All that is needed is each line of the entries holding the word "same", copied as it stands.

Segment Start: Given entries

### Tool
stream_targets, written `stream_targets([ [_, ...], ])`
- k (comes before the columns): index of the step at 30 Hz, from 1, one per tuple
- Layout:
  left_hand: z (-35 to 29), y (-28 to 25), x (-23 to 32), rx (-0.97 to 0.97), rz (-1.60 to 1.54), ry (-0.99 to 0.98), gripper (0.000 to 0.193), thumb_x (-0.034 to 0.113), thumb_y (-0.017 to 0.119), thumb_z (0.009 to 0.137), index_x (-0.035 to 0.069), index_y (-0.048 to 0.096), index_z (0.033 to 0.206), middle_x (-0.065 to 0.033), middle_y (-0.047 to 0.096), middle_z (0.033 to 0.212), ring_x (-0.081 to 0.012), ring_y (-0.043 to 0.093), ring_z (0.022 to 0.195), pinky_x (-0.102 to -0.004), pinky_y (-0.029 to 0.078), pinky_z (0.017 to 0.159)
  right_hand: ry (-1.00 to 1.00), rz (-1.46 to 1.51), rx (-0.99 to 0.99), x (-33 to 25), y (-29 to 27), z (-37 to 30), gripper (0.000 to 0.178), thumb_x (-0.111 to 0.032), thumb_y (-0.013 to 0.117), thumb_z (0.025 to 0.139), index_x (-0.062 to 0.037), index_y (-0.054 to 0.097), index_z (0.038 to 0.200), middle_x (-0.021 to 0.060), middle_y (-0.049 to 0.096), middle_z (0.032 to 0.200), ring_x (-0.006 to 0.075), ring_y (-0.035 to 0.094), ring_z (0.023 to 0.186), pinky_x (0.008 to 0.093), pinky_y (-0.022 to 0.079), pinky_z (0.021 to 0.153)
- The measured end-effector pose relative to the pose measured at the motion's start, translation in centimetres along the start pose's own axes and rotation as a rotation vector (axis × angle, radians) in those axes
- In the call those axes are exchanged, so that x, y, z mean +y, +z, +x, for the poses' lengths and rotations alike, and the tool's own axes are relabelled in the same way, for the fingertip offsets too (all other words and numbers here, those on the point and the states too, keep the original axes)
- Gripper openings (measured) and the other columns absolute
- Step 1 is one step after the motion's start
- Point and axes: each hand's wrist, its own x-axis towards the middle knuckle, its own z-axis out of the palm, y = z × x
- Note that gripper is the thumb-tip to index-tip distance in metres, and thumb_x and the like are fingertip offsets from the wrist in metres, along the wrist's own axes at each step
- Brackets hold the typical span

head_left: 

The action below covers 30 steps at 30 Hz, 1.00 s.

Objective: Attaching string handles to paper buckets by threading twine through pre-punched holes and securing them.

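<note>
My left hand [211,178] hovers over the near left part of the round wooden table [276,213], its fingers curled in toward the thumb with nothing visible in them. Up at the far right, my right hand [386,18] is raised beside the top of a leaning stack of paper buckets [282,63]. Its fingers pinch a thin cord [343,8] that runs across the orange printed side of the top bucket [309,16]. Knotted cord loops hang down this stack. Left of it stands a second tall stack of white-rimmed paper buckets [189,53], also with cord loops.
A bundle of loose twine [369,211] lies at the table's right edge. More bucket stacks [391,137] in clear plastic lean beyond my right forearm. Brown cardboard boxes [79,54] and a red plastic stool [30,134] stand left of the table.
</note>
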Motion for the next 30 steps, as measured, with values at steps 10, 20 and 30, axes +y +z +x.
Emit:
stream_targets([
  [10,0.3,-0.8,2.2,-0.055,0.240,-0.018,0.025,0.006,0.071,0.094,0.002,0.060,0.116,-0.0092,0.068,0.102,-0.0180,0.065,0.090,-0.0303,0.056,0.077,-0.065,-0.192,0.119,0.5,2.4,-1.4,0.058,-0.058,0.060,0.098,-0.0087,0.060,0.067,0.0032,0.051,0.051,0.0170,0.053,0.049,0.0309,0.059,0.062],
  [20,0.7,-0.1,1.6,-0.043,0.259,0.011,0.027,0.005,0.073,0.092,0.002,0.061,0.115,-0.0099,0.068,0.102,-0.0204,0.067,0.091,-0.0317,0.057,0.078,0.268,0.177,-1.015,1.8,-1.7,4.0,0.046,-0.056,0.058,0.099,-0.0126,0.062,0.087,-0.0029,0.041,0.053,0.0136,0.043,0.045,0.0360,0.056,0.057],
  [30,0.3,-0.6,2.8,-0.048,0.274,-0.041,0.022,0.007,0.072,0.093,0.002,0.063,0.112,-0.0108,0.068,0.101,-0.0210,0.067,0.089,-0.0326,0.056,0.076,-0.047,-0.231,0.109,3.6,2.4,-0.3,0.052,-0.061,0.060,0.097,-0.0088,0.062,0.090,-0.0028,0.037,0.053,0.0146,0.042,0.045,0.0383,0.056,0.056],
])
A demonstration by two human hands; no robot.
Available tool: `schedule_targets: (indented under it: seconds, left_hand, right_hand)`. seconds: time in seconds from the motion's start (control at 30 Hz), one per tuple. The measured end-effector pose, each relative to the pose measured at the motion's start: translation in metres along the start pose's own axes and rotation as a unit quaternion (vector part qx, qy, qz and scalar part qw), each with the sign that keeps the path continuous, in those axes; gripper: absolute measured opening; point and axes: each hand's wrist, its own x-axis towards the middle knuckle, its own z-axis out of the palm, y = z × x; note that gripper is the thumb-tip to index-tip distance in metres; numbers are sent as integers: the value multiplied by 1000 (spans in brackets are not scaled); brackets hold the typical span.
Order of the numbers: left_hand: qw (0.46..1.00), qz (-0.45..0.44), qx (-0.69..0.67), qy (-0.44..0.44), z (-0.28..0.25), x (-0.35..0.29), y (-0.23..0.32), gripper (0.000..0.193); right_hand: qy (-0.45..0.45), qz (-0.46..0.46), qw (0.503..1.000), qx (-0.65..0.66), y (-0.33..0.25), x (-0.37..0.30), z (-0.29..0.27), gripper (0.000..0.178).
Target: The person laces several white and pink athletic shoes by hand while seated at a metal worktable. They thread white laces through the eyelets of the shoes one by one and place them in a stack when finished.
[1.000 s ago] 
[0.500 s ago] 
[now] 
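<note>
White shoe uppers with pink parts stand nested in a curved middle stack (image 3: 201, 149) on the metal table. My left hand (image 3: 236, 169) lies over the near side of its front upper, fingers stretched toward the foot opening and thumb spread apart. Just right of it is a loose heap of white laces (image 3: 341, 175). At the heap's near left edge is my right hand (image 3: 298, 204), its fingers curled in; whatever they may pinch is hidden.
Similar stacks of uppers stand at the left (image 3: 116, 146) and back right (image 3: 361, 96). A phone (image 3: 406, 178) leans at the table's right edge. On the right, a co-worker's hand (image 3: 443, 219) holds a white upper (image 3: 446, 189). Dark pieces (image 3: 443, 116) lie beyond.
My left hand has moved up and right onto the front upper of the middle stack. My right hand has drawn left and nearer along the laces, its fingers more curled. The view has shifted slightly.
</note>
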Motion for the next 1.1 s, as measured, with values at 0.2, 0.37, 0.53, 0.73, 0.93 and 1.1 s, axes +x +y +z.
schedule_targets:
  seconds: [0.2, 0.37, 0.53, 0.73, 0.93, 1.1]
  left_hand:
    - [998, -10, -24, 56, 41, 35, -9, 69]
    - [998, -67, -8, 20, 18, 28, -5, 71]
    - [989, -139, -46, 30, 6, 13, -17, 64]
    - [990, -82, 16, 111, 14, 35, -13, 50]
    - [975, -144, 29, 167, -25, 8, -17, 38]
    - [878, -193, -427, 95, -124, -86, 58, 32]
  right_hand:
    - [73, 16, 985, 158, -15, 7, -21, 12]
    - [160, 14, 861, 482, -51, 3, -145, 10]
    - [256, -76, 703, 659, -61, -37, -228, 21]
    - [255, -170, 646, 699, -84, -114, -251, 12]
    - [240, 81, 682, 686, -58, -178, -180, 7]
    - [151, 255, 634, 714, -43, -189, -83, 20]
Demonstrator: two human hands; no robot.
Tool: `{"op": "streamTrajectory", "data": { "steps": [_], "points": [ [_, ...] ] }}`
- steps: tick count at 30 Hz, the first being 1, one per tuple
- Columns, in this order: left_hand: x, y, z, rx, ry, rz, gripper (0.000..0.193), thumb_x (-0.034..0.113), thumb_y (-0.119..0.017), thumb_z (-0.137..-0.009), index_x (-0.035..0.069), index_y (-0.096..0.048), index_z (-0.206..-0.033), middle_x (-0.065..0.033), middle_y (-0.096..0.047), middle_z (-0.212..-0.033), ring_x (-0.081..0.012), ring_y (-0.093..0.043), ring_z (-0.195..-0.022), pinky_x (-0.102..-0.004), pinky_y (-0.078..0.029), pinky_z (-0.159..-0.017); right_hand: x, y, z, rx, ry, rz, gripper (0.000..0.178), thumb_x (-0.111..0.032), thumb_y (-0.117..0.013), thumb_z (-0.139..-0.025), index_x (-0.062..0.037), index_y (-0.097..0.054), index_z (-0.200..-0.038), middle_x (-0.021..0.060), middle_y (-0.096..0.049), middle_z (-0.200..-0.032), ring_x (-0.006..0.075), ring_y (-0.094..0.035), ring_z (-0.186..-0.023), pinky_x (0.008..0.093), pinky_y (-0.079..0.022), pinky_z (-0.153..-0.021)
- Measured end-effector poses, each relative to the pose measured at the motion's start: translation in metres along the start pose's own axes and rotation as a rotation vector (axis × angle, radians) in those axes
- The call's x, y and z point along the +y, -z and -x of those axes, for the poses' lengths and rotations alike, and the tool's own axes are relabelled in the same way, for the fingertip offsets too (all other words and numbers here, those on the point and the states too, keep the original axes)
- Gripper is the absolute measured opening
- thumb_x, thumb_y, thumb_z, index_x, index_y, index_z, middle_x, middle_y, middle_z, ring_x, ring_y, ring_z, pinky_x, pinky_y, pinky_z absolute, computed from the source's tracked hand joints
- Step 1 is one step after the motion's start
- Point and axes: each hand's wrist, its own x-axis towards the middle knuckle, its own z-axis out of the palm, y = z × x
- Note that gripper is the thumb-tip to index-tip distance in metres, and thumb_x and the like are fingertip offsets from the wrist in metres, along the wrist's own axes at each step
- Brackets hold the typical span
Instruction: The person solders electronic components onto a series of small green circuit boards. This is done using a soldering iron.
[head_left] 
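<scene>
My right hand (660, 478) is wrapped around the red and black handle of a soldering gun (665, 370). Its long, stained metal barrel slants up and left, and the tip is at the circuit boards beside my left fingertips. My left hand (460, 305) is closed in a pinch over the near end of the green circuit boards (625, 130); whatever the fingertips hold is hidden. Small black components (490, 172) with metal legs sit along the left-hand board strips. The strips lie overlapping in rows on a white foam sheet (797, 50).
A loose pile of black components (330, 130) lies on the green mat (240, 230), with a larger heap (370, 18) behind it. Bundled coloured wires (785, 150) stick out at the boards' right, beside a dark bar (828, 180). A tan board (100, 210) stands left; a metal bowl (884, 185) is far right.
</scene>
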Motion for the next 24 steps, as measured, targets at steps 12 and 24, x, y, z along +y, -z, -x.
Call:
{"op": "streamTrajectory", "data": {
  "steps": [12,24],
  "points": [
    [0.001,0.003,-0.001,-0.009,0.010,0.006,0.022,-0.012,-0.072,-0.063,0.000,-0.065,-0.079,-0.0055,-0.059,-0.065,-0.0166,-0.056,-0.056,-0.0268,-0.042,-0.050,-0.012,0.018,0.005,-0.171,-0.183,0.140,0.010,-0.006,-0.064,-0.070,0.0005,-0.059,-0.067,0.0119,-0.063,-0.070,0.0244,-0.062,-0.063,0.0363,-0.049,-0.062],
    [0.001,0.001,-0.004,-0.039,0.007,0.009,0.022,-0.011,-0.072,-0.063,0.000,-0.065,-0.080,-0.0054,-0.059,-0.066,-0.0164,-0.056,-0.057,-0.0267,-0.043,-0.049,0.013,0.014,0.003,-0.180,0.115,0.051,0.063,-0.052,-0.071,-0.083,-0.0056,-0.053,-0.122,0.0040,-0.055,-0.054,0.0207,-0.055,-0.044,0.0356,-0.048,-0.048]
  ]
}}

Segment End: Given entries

**Solution**
- In the call those axes are exchanged, so that x, y, z mean +y, +z, +x, for the poses' lengths and rotations alike, and the tool's own axes are relabelled in the same way, for the fingertip offsets too (all other words and numbers here, those on the point and the states too, keep the original axes)
- The call's x, y and z point along the +y, -z and -x of those axes, for the poses' lengths and rotations alike, and the tool's own axes are relabelled in the same way, for the fingertip offsets too (all other words and numbers here, those on the point and the states too, keep the original axes)

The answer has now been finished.